We are wild olive branches grafted into the olive tree among some of the natural branches. We Christians are to keep our hearts free of arrogance over the fallen, natural branches of Israel (Romans 11), for they can be grafted in again. Remember, the Church is not the tree. The tree that supports us wild olive branches represents the covenants and the redemptive promises of God. Its root is the Messianic hope, and its sap is God’s Holy Spirit, which nourishes both the natural and wild branches. We both stand by faith, and we wild branches are not in competition with the Jewish people. We are part of the same covenants and promises because of Messiah, and God wants to fulfill His redemptive purposes for Israel, for the Church, as well as for the world.
1 Pogrom: an organized attack (often fatal) on Jews, originally in Russia.
2 Christendom: a word referring to Christians worldwide, especially as expressed in political and temporal terms.
3 According to Robert Wistrich, it was the German journalist Wilhelm Marr who is credited with “creating” the word anti-Semitism.
4 Blood libel: the belief that Jews killed Christian babies to use their blood in the making of Pesach (Passover) matza (unleavened bread).
5 Two of the commanders of the four Einzatsgruppen (death commandos responsible for the murder of tens of thousands in the east) had doctorates! This dispels the notion that anti-Semitism is the preserve of ignorant or uneducated people.

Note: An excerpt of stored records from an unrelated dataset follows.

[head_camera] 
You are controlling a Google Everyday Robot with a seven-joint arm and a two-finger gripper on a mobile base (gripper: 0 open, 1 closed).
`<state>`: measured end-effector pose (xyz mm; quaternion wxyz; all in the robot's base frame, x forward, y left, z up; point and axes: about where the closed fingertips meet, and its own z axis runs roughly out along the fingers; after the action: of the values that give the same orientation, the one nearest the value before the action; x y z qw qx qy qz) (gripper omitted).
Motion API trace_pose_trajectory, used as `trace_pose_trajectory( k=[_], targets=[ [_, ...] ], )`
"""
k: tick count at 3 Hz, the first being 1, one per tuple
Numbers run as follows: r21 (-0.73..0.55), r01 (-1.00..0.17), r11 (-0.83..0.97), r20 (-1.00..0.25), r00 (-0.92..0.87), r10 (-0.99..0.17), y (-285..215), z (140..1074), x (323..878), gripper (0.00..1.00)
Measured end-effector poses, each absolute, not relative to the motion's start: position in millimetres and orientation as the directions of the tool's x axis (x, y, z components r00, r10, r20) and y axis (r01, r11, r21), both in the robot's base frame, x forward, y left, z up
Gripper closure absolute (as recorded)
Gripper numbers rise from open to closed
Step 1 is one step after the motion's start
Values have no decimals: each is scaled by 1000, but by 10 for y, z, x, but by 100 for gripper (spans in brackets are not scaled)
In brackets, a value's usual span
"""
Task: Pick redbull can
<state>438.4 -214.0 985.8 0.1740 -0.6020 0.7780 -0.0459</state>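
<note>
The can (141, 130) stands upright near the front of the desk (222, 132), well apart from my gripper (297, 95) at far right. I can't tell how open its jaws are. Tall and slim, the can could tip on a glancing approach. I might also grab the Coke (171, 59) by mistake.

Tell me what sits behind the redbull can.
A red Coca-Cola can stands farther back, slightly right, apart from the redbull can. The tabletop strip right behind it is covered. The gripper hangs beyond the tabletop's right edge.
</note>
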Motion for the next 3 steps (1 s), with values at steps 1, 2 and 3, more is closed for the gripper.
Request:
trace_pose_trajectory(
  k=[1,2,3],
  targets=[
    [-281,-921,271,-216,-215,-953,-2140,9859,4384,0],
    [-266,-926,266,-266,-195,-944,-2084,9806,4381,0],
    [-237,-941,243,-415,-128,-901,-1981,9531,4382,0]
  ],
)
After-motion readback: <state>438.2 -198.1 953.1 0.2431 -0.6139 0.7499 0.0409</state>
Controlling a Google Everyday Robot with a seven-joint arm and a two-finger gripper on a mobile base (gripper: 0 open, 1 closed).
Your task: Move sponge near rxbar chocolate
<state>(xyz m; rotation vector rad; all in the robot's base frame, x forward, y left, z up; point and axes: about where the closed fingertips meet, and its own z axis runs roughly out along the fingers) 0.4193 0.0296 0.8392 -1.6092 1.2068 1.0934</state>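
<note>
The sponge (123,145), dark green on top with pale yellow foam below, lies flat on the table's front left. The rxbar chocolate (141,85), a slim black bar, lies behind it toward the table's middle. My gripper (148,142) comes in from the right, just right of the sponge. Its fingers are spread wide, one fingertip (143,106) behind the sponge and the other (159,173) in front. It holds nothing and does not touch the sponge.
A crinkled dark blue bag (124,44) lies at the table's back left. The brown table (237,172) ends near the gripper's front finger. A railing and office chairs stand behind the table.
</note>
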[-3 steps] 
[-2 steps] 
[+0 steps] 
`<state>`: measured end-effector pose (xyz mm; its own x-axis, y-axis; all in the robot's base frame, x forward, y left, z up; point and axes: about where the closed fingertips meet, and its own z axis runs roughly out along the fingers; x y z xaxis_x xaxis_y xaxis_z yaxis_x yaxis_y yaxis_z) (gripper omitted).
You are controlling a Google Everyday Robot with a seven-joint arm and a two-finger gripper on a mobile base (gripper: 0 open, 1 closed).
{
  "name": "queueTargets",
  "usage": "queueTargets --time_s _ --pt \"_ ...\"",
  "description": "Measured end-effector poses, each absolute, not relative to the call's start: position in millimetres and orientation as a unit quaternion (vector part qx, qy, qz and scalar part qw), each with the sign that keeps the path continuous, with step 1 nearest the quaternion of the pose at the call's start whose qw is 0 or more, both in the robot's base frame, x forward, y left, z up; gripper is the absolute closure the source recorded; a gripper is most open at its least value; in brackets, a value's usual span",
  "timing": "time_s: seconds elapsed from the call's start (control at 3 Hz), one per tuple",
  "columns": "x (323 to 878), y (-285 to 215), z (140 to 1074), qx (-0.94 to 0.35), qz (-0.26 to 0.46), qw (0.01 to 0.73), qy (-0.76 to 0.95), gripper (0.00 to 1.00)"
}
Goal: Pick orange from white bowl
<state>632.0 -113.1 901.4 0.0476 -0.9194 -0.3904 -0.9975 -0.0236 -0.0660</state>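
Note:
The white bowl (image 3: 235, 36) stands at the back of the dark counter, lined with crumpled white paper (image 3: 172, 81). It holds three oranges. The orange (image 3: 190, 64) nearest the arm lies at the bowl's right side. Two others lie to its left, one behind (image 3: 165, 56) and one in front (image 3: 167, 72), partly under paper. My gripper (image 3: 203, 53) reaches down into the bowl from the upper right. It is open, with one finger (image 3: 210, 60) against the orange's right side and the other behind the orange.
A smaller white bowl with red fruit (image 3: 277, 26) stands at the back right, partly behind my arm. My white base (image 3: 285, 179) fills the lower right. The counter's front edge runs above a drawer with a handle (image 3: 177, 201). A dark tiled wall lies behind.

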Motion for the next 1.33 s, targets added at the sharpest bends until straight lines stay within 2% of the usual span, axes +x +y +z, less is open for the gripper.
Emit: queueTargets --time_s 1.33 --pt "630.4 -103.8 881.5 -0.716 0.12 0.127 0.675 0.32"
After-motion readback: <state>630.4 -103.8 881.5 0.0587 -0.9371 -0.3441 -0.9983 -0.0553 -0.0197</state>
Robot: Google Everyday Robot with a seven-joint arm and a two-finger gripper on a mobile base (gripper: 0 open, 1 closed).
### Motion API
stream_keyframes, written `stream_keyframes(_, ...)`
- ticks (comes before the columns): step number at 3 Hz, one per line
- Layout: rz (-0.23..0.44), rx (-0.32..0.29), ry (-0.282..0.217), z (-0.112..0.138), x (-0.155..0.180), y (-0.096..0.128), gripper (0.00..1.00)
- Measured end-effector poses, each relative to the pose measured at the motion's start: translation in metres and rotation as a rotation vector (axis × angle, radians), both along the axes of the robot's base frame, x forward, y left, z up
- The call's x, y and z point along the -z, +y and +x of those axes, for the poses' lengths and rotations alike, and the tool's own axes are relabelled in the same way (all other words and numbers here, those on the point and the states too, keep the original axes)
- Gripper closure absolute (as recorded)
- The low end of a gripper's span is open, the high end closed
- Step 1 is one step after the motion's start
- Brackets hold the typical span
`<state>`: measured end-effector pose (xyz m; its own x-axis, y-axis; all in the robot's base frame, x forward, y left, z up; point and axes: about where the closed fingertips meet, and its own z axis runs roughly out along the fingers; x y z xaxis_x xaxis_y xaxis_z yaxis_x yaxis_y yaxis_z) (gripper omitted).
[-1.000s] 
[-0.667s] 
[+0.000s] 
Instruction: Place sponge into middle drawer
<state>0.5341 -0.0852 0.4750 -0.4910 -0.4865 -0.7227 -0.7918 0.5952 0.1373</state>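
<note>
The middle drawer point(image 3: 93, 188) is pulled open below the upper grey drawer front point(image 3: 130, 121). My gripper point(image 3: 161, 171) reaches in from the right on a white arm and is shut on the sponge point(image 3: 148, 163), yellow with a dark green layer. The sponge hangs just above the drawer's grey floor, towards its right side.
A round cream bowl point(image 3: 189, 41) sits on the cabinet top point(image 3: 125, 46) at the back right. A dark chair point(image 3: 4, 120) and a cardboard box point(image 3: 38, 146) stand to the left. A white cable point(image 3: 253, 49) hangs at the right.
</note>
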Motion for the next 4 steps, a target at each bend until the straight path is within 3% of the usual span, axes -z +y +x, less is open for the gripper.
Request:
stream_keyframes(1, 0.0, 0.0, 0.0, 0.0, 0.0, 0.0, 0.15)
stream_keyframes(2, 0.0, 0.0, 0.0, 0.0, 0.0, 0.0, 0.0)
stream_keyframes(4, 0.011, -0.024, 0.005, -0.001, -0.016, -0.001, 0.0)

These mobile killing units are considered (taking their own reports into account) to have killed, one by one, 1.3 million Jews. This figure does not include the hundreds of thousands of Soviet prisoners they murdered. Most notorious of the commanders was former businessman Karl Jager.
6 Petrus Camper (d. 1789), professor of anatomy at the University of Groningen (Netherlands), was one of the foremost contributors to the development of the concept of race, especially as this related to citizenship. His work had a deep and lasting effect on European and American racial theory.
7 Eugenics movement: defined human differences in terms of racially superior and inferior traits, mainly in the United States.